Chocolate Chip Bread with Coffee Glaze inspired by Sweet and Natural by Meredith McCarty

for the bread
1.5 cups + 1 TBS all purpose flour
1.25 tsp baking powder
1/2 tsp baking soda
1/4 tsp salt
1/4 cup canola oil
1/2 cup maple syrup
1/2 cup non-dairy milk
1/2 tsp vanilla extract
1 cup chocolate chips (I used Enjoy Life dark chocolate morsels)
for the coffee glaze
1/2 cup organic powdered sugar
1 TBS non-dairy milk
1/4 tsp coffee extract

Preheat the oven to 350F. Grease the inside of two of the four sections of a mini loaf pan. In a large bowl, whisk together the flour, baking powder, baking soda, and salt. In a small bowl, whisk together the oil, maple syrup, 1/2 cup milk, and vanilla. Add the wet ingredients to the dry and whisk together until combined. Fold in the chocolate chips.
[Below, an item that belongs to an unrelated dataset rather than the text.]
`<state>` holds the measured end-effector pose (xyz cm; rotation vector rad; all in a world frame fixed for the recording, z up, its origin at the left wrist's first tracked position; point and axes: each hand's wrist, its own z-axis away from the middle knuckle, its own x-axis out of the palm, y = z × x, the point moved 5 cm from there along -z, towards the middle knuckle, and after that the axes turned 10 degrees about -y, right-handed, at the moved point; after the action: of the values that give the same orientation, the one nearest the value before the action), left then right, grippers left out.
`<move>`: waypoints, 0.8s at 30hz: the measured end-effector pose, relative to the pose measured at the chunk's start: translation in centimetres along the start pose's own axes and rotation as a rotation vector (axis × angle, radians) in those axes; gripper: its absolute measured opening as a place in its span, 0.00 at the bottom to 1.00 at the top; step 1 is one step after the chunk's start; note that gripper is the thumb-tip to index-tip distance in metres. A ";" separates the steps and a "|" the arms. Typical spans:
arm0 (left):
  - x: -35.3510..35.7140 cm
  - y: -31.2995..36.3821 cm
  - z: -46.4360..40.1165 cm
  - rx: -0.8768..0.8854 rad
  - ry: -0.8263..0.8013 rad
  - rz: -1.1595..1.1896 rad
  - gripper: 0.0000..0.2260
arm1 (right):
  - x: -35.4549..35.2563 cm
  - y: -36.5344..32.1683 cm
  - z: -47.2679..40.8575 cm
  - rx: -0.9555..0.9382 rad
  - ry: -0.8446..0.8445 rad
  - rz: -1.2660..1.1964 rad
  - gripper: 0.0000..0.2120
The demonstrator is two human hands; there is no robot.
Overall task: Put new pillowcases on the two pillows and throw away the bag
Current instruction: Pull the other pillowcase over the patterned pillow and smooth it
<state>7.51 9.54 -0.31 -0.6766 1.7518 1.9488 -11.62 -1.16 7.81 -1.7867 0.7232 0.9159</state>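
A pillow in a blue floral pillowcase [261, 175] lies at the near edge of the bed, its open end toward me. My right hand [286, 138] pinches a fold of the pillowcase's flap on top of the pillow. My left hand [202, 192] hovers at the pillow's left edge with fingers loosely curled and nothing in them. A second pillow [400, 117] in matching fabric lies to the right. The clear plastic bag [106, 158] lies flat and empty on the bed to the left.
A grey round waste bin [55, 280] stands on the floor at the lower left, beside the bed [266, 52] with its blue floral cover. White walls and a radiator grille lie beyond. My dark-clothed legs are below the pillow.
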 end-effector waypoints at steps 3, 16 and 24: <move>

Transfer the batter to the two mini loaf sections. Bake for 32-35 minutes, until an inserted toothpick comes out with just a few crumbs. Cool the loaves on a wire rack for 10 minutes, then allow them to fully cool. Once cool remove the bread by running a knife around the sides of the bread and inverting the pan onto a wire rack. Next flip the bread right-side up onto a plate.

For the glaze, whisk together the powdered sugar, 1 tablespoon milk, and coffee extract in a small bowl. Drizzle the glaze over the bread once the bread is completely cooled.

Enjoy Life morsels with chocolate chip bread

Enjoy Life morsels with chocolate chip bread

Until next time, happy baking!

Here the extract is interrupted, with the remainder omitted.